* _EXERCISE BRIEF_
Starting with the line that contains "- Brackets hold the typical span" and stopping after the line that contains "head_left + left", return each line below exactly as written, with no others.
[Opening DATASET CONTENT section]
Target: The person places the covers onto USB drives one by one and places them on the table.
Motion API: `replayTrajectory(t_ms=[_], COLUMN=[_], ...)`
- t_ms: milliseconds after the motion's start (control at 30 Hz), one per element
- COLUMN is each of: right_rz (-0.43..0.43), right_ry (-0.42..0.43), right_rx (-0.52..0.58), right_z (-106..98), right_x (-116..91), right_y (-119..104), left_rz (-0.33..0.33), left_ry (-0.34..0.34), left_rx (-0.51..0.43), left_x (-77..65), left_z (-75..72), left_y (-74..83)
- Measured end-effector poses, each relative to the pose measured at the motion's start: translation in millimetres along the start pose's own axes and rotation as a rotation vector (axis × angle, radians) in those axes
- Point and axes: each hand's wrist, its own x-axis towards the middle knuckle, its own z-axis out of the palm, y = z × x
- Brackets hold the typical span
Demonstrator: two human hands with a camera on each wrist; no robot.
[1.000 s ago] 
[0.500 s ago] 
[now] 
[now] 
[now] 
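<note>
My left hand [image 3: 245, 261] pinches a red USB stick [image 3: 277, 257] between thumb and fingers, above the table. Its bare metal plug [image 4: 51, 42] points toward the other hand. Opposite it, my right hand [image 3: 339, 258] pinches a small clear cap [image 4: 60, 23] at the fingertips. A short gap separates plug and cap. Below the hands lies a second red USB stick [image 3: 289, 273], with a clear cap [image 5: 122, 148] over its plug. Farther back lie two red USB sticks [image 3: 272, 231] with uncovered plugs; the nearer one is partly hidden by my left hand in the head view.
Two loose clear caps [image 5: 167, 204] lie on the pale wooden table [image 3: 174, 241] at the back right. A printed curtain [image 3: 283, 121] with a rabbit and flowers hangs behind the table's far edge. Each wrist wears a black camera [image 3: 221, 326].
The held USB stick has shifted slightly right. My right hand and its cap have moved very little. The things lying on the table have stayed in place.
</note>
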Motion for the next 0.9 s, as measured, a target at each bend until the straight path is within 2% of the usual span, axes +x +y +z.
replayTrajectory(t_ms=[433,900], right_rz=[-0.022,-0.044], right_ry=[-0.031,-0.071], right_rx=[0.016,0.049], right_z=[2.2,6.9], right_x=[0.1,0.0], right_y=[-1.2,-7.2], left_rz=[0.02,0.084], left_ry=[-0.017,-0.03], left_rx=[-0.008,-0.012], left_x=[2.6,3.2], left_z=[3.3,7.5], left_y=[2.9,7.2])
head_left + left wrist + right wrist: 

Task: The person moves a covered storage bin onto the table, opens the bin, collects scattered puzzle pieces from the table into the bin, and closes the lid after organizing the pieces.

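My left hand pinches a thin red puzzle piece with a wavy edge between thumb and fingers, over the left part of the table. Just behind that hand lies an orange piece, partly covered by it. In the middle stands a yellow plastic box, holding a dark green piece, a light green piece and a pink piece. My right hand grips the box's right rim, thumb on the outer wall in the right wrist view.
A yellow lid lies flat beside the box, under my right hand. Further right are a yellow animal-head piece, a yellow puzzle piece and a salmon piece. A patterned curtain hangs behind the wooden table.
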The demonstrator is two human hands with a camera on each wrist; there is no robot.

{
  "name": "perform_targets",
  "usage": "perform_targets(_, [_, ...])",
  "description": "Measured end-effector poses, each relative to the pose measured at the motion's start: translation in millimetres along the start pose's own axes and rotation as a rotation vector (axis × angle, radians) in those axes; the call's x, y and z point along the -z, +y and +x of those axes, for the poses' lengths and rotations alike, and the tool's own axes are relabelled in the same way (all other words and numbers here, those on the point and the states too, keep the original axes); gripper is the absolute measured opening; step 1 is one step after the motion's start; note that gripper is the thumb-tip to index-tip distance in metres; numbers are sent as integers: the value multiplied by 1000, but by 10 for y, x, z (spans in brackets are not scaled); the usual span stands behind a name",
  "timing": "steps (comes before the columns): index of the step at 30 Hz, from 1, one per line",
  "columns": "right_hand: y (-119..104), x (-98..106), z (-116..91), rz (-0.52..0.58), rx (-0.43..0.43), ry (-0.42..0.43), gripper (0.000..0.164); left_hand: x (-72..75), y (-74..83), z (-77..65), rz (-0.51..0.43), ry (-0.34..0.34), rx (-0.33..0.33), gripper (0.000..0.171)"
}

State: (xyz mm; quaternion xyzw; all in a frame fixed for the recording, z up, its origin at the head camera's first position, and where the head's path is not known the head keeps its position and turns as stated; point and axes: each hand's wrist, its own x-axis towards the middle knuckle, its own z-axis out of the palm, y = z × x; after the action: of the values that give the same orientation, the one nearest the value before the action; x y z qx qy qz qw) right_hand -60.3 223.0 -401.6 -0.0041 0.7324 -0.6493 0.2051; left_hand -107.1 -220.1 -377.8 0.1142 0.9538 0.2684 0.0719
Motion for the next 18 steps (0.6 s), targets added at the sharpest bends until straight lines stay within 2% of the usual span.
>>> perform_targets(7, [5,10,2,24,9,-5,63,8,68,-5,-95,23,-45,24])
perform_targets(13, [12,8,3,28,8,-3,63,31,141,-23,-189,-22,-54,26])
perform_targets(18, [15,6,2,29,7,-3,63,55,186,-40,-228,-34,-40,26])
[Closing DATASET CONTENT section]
* _ANSWER AREA_
- Brackets hold the typical span
Demonstrator: two human hands with a camera on each wrist; no robot.
[1.000 s ago] 
[0.500 s ago] 
[now] 
[now] 
[now] 
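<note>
My left hand [image 3: 245, 261] pinches a red USB stick [image 3: 277, 257] between thumb and fingers, above the table. Its bare metal plug [image 4: 51, 42] points toward the other hand. Opposite it, my right hand [image 3: 339, 258] pinches a small clear cap [image 4: 60, 23] at the fingertips. A short gap separates plug and cap. Below the hands lies a second red USB stick [image 3: 289, 273], with a clear cap [image 5: 122, 148] over its plug. Farther back lie two red USB sticks [image 3: 272, 231] with uncovered plugs; the nearer one is partly hidden by my left hand in the head view.
Two loose clear caps [image 5: 167, 204] lie on the pale wooden table [image 3: 174, 241] at the back right. A printed curtain [image 3: 283, 121] with a rabbit and flowers hangs behind the table's far edge. Each wrist wears a black camera [image 3: 221, 326].
The held USB stick has shifted slightly right. My right hand and its cap have moved very little. The things lying on the table have stayed in place.
</note>
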Motion for the next 0.9 s, as measured, a target at each bend until the straight path is within 2% of the usual span, axes +x +y +z.
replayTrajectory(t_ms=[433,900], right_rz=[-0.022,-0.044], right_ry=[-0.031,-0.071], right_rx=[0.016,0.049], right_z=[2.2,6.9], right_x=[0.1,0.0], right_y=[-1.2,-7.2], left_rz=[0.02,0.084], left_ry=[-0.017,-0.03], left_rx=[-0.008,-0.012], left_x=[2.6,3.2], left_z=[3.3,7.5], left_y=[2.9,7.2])
head_left + left wrist + right wrist: 

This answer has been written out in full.